Manitoba government's promised list of budget savings proves hard to produce
Manitoba Premier Brian Pallister leaned against the podium his communications staff have permanently set up in the rotunda of the legislature and drew the line in the sand.
"I don't want it reported that we aren't being open and transparent here," he said.
The premier was being pressed on when he would produce a list — the same list Finance Minister Cameron Friesen had promised — to show where government plans to find $122 million in savings.
Friesen has been asked by CBC News and other media outlets several times for that list. On June 1, Friesen said "that is something that is being worked on and will be provided soon."
Five days later, the question was put directly to Premier Pallister: How about that list your finance minister promised?
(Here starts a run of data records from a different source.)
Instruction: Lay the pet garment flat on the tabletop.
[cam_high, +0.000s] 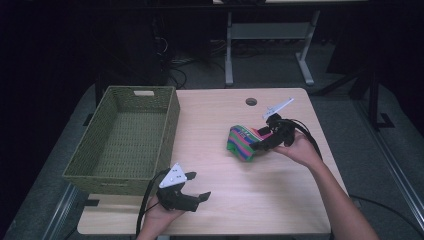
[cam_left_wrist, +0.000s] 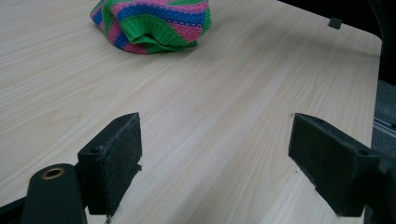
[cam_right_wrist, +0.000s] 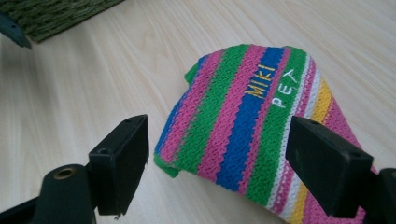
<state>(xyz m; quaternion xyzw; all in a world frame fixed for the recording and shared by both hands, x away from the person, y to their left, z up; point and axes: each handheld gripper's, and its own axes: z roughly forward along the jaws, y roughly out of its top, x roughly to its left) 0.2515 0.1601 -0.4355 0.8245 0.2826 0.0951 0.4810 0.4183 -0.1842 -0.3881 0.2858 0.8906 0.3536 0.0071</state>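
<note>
A striped knitted cloth in green, pink and blue lies on the wooden table, right of centre. In the right gripper view the cloth carries yellow and white lettering and lies between and just beyond my open jaws. My right gripper is open at the cloth's right edge, held by a hand. My left gripper stands open near the table's front edge, over bare wood. In the left gripper view the cloth lies far ahead of the left gripper.
A green woven basket with nothing in it stands on the table's left side, right beside my left gripper. A round cable hole sits near the far edge. Table legs and cables show on the floor behind.
</note>
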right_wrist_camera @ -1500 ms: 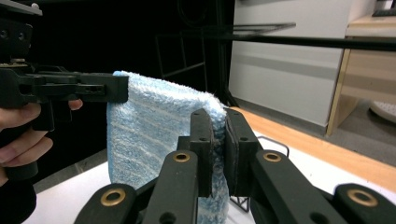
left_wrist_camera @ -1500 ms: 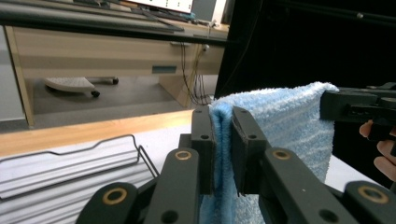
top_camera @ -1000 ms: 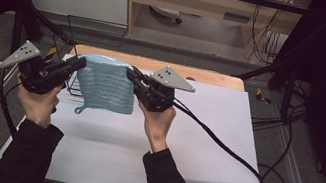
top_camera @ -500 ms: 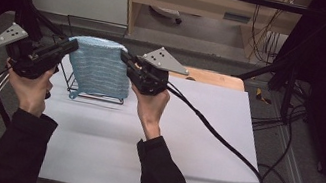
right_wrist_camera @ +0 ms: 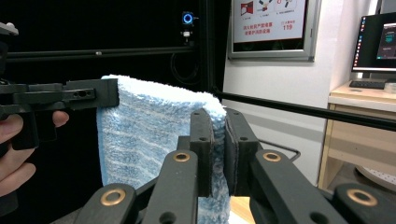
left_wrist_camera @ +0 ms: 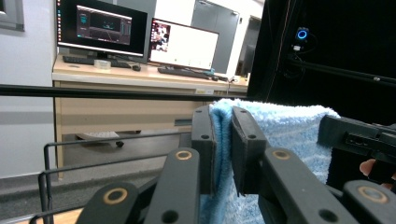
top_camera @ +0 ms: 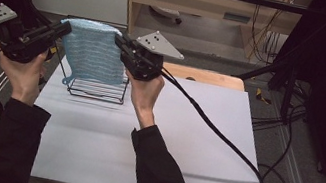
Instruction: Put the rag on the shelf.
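Note:
A light blue knitted towel (top_camera: pixel 93 54) hangs stretched between my two grippers, above a black wire rack (top_camera: pixel 98 89) at the back left of the white table (top_camera: pixel 192 142). My left gripper (top_camera: pixel 66 29) is shut on the towel's left top corner, and its own view has the cloth (left_wrist_camera: pixel 285 140) pinched between the jaws of that gripper (left_wrist_camera: pixel 223 122). My right gripper (top_camera: pixel 119 41) is shut on the right top corner; the towel (right_wrist_camera: pixel 144 140) runs from this gripper (right_wrist_camera: pixel 217 122) across to the other one. A small loop dangles from the towel's lower left corner.
A wooden board (top_camera: pixel 214 77) lies at the table's back edge, right of the rack. The right gripper's cable (top_camera: pixel 215 128) trails across the table toward the right. Beyond the table stand a desk (left_wrist_camera: pixel 116 74) with monitors and a black frame bar (left_wrist_camera: pixel 93 92).
Both grippers have lifted the towel up and away from the table, toward the back. The wire rack under it has come into view.

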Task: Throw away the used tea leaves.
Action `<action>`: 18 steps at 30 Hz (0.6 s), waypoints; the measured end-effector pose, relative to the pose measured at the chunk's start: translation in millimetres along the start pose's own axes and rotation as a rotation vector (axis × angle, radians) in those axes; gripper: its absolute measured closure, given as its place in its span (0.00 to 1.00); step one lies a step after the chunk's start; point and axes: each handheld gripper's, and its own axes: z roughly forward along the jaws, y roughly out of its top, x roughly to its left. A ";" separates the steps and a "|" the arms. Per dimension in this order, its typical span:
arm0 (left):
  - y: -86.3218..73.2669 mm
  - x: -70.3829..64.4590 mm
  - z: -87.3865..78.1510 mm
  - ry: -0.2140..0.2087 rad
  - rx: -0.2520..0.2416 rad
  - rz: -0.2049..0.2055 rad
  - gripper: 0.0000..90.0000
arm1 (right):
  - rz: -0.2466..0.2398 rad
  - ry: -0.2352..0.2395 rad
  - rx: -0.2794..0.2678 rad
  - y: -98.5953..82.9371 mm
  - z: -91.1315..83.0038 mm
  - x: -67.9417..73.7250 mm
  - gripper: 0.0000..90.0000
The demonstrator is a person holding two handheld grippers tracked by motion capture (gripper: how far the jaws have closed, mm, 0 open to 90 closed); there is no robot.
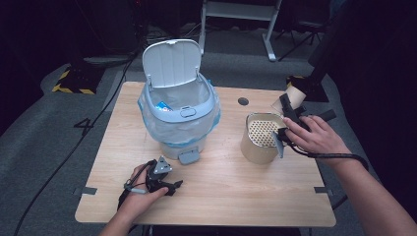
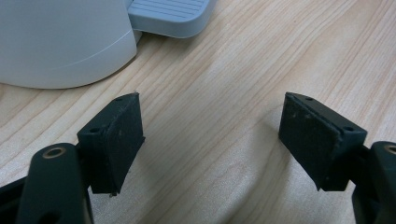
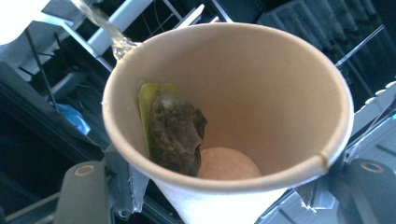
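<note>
On the pale wood-grain table [image 1: 221, 196], a light grey pedal bin [image 1: 179, 118] stands with its lid tipped up and back, a clear liner folded over its rim and something blue lying inside. Right of it sits a tan cylindrical container [image 1: 260, 140] topped by a perforated insert. The right gripper [image 1: 290, 110] is clamped on a paper cup [image 3: 224, 102], held tilted above and just behind that container; in the right gripper view a wet tea bag [image 3: 175, 135] clings to the cup's inner wall, and a thin stream of pale liquid [image 3: 105, 23] runs from the rim. The left gripper [image 2: 210, 140] rests low on the tabletop just in front of the bin's foot pedal [image 2: 170, 16], jaws spread wide with nothing between them. Beyond the table the room is dark, with grey carpet, trailing cables, yellow-and-black hazard tape and a white metal frame.
</note>
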 end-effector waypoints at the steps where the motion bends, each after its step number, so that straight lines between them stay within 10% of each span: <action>1: 0.0 0.0 0.0 0.000 0.000 0.000 0.25 | -0.011 -0.005 0.001 0.2 -0.4 -0.7 0.35; 18: -0.2 0.2 -0.5 0.002 0.003 0.001 0.25 | -0.221 -0.079 0.059 -4.4 -1.5 -14.1 0.36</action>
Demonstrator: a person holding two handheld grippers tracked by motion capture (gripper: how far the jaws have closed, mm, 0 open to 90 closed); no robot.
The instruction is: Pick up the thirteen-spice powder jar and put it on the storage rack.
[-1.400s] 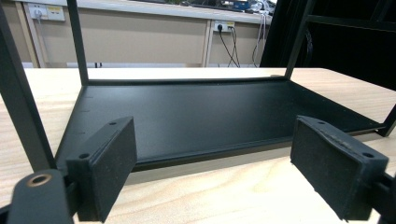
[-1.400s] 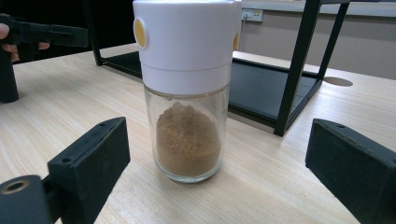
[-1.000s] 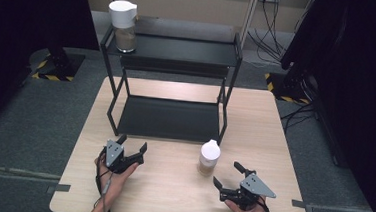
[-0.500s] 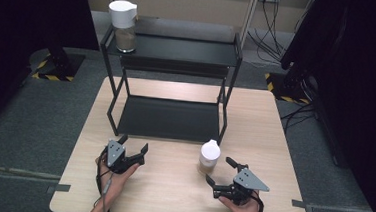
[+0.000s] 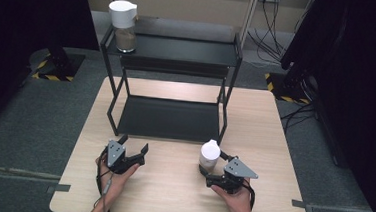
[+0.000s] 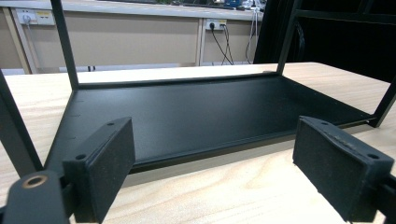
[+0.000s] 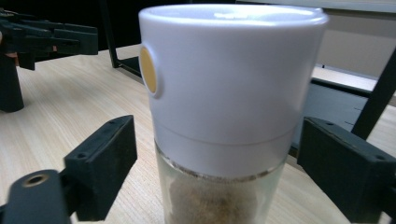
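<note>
A person stands at the near edge of a light wooden bench (image 5: 179,195), holding black two-jaw tongs in each hand. The right tongs (image 5: 213,167) sit near the near right part of the bench, their jaws spread apart on either side of a small glass jar with a tall white plastic cap (image 5: 209,155). In the right gripper view the jar (image 7: 219,116) stands upright between the two pads, with a gap on each side, and holds brown powder. The left tongs (image 5: 140,153) rest near the near left part, jaws apart and holding nothing. A black metal two-tier rack (image 5: 170,117) stands toward the far edge. On its top shelf, at the left corner, stands a second white-capped jar (image 5: 123,25).
</note>
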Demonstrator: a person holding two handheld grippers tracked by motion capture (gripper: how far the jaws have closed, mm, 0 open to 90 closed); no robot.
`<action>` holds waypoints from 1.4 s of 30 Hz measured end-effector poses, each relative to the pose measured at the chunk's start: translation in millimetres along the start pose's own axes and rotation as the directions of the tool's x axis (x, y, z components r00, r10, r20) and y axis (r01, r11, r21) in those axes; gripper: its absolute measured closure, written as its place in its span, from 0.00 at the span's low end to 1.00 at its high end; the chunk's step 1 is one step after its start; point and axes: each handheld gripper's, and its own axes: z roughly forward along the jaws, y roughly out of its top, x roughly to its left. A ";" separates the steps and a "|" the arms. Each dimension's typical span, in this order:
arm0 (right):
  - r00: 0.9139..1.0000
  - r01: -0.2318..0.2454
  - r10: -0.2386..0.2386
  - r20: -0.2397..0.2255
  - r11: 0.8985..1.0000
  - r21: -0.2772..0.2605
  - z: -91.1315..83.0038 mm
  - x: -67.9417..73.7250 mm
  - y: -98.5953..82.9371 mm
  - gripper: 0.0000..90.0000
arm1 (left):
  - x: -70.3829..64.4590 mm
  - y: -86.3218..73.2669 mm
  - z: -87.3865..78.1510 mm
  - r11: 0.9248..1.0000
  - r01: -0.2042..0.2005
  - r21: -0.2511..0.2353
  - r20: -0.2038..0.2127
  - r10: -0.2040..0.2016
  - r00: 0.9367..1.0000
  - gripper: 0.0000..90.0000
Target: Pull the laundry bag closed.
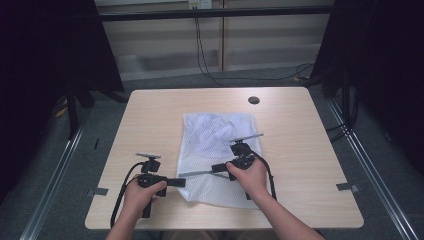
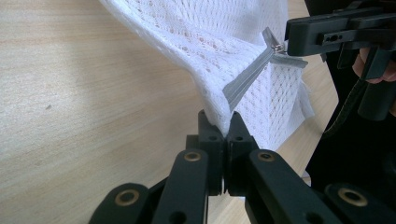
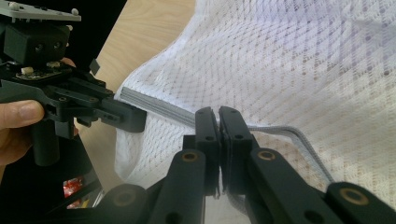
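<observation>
A wooden table is carrying a white mesh laundry bag, which is lying flat near its middle. A grey zipper is running along the bag's near edge. The left gripper is pinching the bag's corner at the zipper's end, jaws closed. The right gripper is clamping shut on the zipper's pull.

No words, labels, brand marks or numbers can be read anywhere in these pictures. The desk has a plain wood-grain top with no print, and the white mesh bag carries no tag with lettering that can be made out. The black parts seen up close in the two gripper views bear no legible marking either.
</observation>
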 end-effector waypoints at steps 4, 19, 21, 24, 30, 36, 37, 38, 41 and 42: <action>1.000 0.002 -0.002 -0.003 1.000 -0.001 -0.2 -0.6 0.1 0.97 | -0.1 0.0 0.0 1.000 0.003 -0.001 0.003 -0.003 1.000 0.98; 1.000 -0.002 0.002 -0.003 1.000 -0.010 -4.8 -4.8 0.0 0.97 | 1.5 0.2 -2.2 1.000 -0.014 0.015 -0.004 0.015 1.000 0.98; 1.000 -0.002 0.002 -0.003 1.000 -0.009 -4.9 -5.1 0.1 0.97 | 1.0 0.1 -2.1 1.000 -0.013 0.012 -0.008 0.014 1.000 0.98; 1.000 -0.003 0.003 0.003 1.000 -0.005 -5.6 -5.9 -0.1 0.97 | 1.3 -0.1 -2.4 1.000 -0.008 0.011 -0.004 0.008 1.000 0.98; 1.000 -0.006 0.006 0.003 1.000 -0.005 -6.7 -6.9 -0.6 0.97 | 0.2 -0.2 -1.8 1.000 -0.003 0.012 -0.022 0.003 1.000 0.98; 1.000 -0.016 0.016 0.009 1.000 -0.008 -9.6 -12.0 -1.7 0.97 | 1.6 -0.4 -2.6 1.000 -0.007 0.022 -0.010 0.008 1.000 0.98; 1.000 -0.012 0.012 0.011 1.000 -0.008 -10.0 -12.0 -1.9 0.97 | 0.3 -0.5 -1.9 1.000 0.003 0.013 -0.012 -0.003 1.000 0.98; 1.000 -0.015 0.015 0.013 1.000 -0.007 -10.1 -11.7 -2.0 0.97 | 0.3 -0.5 -1.9 1.000 0.003 0.013 -0.012 -0.003 1.000 0.98; 1.000 -0.019 0.019 0.012 1.000 -0.004 -10.2 -12.0 -2.3 0.97 | 0.5 -0.6 -1.8 1.000 0.003 0.019 -0.022 -0.003 1.000 0.98; 1.000 -0.015 0.015 0.018 1.000 -0.005 -10.3 -12.5 -2.6 0.97 | 1.2 -0.8 -1.8 1.000 0.003 0.016 -0.024 -0.002 1.000 0.98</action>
Pallister said since taking office, his transition team, senior bureaucrats and the finance minister have been studying budget requests from every department in an attempt to rein in spending.
"There are literally hundreds of examples where we have acted to reduce expenses," Pallister told reporters.
So what exactly is being trimmed back? What are some examples of the savings the finance minister has in mind and will Friesen make them public as he promised?
"There are literally hundreds of those. I don't know how he's going to do that," Pallister replied.
It appeared Pallister was a little vexed by the request. Part of his frustration, he pointed out, is because the previous government had blown past its own estimates numerous times.
So he asked reporters — do you really want to know the specifics?
"There are examples of, like, $3,500 [of savings]. Is this really what you want?" Pallister asked.
"Yes," was the answer from the CBC and other media outlets.
I don't want to put a big load on them to give you 17, 25, 38 pages of minutiae- Manitoba Premier Brian Pallister
And so with a proverbial shrug of the shoulder, he finally offered a concession
"If you want a list, we can probably put together a highlight list of some examples of where spending requests were higher," he said.
But not without the premier letting the media how much trouble this all might cause.
"Our ministers are all going to estimates [part of the legislative procedure for budgets] later this week. To be fair, I don't want to put a big load on them to give you 17, 25, 38 pages of minutiae," Pallister said.
In an effort to be open and transparent with financial markets, the premier made an "urgent trip" to Toronto last week "to rebuild Manitoba's reputation with credit agencies," and explain in detail the reasoning behind Manitoba's budget.
In fact, openness and transparency were a key part of the party's pledge in the election campaign.
Just how far the principle of openness and transparency will go in the new government's term remains to be seen.